Gördüğün gibi insanlar yalnızca kendilerinin veya aşklarının değil ihtiyaçlarının da sıradanlaşmasından korkabiliyorlar. Belki de sıradan ihtiyaçlar onlarda, sıradan insanları çağrıştırdığı için… Ne zaman öğreneceğiz kibirsiz ve sıradan yaşamayı?
Aşk açgözlülük mü demektir?
İngilizcedeki “love” (aşk) kelimesi Sanskrit dilindeki “lubl”, yani “arzulamak” kelimesinden türetilmiştir. Osho, aşk (love) kelimesinin Sanskrit’teki lobha sözcüğünden türetildiğini söyler. Lobha, “açgözlülük” anlamına gelir. Açgözlülük, “istemek, istemek, istemek”tir. “Belki de aşkın açgözlülük anlamına gelen bir sözcükten türemiş olması tamamen tesadüf değildir” der Osho. İhtiyaçlarımızın giderilmesini isteme. Bu anlamda aşk, bir mecburiyet gibidir.

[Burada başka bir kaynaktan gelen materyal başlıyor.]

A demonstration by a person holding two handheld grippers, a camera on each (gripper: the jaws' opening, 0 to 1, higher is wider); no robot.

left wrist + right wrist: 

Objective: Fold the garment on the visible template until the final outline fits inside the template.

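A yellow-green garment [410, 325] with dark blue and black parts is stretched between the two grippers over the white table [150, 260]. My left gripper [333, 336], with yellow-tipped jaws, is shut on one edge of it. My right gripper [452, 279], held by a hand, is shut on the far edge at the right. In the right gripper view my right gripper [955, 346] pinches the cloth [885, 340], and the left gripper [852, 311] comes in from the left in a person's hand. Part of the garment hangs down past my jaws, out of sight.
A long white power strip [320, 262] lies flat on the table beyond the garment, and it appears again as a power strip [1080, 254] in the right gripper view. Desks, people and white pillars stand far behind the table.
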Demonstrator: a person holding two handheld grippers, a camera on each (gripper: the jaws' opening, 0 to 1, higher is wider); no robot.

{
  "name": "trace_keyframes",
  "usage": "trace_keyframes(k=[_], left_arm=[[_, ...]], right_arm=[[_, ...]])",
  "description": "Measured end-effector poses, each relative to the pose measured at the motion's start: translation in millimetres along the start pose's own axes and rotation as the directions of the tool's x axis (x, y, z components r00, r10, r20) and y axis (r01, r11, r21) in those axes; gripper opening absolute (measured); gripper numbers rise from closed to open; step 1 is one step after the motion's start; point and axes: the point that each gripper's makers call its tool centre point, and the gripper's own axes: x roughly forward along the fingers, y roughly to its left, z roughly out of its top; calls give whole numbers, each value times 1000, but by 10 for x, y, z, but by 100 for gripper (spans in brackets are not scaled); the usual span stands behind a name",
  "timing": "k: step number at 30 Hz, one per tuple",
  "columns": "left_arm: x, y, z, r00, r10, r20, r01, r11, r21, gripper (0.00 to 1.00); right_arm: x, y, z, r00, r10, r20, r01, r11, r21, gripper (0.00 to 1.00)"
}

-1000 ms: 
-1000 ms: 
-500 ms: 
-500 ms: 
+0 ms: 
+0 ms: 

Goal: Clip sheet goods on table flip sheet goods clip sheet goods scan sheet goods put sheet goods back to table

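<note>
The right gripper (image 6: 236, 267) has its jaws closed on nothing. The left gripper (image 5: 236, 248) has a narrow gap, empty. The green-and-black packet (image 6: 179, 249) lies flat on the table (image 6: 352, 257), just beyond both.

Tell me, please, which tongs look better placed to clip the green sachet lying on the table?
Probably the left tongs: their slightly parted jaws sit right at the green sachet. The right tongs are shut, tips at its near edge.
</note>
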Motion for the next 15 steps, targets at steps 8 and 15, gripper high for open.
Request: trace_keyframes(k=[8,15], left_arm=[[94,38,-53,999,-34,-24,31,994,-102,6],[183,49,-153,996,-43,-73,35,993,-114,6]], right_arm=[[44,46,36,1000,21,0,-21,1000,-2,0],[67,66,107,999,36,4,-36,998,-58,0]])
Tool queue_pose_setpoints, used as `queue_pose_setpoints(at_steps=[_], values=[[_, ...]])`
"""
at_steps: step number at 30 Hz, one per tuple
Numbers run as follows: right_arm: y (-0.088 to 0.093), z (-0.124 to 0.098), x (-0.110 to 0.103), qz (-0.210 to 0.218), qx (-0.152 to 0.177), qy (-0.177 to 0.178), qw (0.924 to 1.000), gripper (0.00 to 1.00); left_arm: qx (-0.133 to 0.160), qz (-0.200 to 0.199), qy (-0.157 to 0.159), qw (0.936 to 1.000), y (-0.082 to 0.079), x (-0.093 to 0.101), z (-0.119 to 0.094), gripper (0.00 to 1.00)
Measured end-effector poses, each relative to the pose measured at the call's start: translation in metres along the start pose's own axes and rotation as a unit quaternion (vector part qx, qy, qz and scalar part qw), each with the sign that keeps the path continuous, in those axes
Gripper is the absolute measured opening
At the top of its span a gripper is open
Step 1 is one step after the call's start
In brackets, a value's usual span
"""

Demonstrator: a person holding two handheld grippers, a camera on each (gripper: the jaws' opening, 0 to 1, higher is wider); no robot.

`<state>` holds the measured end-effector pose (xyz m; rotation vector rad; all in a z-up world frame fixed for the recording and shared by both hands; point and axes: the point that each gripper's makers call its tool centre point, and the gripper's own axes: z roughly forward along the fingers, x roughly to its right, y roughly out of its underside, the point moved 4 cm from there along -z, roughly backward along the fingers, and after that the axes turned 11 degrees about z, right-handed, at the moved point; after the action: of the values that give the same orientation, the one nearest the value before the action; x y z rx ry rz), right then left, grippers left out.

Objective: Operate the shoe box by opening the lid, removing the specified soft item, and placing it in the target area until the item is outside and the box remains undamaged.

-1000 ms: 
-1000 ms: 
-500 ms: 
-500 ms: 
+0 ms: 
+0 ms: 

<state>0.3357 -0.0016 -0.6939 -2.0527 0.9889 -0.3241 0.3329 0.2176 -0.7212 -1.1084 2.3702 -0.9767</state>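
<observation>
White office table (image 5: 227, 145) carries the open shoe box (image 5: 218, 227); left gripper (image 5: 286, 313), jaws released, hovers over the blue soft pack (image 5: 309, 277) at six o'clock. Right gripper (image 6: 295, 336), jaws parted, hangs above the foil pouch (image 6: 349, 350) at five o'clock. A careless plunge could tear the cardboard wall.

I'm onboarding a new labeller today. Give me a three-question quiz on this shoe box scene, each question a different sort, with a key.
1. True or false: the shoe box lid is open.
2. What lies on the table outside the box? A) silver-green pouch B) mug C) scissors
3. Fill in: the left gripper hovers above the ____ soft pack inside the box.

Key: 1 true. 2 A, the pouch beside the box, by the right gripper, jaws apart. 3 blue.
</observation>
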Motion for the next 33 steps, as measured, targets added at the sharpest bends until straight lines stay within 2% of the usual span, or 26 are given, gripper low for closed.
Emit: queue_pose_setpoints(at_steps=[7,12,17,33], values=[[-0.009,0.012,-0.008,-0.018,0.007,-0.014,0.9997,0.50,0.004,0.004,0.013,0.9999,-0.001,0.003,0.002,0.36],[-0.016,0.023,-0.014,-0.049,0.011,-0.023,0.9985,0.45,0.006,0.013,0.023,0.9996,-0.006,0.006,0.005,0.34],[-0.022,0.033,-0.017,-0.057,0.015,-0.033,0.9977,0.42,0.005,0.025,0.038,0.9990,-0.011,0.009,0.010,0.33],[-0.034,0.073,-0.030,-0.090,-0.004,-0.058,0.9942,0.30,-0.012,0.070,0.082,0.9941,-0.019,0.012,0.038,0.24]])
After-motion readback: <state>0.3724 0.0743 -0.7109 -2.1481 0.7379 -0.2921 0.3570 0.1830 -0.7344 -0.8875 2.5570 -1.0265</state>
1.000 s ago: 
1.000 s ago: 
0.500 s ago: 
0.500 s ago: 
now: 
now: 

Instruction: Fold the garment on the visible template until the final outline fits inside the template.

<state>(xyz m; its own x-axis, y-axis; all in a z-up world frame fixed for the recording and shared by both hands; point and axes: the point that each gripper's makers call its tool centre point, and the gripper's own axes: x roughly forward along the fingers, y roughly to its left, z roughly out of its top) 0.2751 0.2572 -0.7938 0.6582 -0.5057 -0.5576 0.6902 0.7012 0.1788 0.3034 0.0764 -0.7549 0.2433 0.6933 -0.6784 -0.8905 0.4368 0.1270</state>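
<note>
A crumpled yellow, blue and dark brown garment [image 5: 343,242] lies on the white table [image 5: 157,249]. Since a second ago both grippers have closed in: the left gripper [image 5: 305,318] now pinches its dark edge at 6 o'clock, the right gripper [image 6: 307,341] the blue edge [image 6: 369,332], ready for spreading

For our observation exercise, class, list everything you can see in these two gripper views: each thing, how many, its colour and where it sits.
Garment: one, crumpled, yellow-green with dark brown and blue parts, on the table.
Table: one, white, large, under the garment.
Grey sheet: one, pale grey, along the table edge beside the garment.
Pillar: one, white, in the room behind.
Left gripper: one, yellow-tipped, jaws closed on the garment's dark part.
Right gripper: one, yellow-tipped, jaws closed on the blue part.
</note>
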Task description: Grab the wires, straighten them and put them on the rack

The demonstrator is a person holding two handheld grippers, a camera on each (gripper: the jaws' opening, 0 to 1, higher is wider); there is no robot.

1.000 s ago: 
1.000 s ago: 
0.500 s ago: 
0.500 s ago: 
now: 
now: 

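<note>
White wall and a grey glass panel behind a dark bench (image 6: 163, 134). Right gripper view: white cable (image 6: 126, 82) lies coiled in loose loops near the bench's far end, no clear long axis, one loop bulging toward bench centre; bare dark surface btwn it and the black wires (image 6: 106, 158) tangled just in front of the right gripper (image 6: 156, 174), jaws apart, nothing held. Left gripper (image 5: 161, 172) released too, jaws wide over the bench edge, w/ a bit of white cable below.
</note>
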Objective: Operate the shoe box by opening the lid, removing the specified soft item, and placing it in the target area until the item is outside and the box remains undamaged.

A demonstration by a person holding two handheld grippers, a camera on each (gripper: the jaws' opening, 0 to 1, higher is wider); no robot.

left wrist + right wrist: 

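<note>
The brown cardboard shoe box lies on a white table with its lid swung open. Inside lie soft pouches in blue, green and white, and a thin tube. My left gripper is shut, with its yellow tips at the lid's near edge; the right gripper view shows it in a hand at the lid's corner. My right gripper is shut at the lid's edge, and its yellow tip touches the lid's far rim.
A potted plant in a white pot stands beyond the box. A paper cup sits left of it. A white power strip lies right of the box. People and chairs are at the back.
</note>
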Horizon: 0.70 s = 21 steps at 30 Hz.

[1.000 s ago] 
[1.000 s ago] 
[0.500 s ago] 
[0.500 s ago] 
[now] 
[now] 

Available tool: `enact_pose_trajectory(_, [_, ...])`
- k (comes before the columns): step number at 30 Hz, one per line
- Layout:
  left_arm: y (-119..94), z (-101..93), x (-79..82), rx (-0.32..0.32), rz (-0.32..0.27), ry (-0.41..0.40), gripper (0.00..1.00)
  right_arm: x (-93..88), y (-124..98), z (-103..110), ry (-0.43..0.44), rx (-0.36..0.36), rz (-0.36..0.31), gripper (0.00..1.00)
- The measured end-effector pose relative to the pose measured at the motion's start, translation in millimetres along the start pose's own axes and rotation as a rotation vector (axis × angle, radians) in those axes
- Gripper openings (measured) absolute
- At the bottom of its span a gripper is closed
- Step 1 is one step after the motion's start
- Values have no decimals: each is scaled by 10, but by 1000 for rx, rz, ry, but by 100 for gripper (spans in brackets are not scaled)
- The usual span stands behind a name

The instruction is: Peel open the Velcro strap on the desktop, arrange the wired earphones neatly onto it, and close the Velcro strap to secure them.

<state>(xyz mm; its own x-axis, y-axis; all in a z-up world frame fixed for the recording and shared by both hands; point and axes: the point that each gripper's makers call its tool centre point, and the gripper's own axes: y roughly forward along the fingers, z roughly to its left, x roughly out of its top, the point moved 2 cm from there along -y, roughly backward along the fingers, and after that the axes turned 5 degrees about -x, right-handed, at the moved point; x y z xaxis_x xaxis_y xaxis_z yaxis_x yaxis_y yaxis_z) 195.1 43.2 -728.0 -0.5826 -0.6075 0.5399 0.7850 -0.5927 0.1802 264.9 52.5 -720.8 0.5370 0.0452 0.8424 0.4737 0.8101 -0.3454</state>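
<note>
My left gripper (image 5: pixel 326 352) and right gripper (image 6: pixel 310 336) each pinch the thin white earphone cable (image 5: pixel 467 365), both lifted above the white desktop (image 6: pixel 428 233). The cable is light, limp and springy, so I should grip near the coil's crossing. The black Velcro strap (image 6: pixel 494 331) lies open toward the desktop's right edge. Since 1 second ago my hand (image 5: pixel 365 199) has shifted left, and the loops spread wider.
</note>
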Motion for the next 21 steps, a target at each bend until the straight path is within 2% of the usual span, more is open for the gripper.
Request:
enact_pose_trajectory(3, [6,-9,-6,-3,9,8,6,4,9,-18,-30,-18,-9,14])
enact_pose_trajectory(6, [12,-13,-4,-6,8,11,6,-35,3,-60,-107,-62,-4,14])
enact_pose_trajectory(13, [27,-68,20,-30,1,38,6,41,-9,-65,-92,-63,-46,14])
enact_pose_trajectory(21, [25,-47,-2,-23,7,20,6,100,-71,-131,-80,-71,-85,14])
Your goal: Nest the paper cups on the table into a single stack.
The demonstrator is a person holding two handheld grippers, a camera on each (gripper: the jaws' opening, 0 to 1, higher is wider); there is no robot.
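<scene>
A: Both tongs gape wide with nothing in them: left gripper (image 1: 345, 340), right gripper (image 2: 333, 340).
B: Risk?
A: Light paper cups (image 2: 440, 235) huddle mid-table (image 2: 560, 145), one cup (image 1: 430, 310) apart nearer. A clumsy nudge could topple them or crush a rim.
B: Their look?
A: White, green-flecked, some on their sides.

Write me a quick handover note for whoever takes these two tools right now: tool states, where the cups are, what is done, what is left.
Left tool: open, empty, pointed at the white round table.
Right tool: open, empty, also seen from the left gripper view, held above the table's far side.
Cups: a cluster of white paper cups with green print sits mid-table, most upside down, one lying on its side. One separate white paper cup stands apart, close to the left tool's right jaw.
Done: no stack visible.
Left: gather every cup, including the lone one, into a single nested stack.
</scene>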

Aşk ile sevgi arasındaki fark
İngilizcedeki aşk ve sevgi için ayrı ayrı kullanılan iki farklı kelime olmadığından ihtiyacı gidermek için yaşanmayan aşka “gerçek aşk” (true love) ya da “olgunlaşmış aşk” (mature love) gibi adlar verilir. Türkçe’de aşk ve sevgiyi birbirinden ayrı düşünmek mümkündür. Aşk ile sevgi arasındaki fark“Seni seviyorum çünkü sana ihtiyacım var” ile “Sana ihtiyacım var çünkü seni seviyorum” arasındakifark gibidir.
Aşk herkesin birbirine benzer biçimde hissettiği bir ihtiyaçtan doğar. Sevgi ise bir sanattır ve onu herkes farklı biçimde icra eder. Sevgi bir ihtiyacı içerse de ihtiyaçtan çok daha geniş bir yelpazeyi de içerir. Aşk, bir tutkuyu, sevgi ise bir şefkat ve sevecenlik halini simgeler. Aşk, insanın egosunu, sevgi ise ruhunu besler. Aşkta talepler, arzular vardır. Sevgi ise paylaşımdır. Sevgi vermesini bilir, aşk istemesini.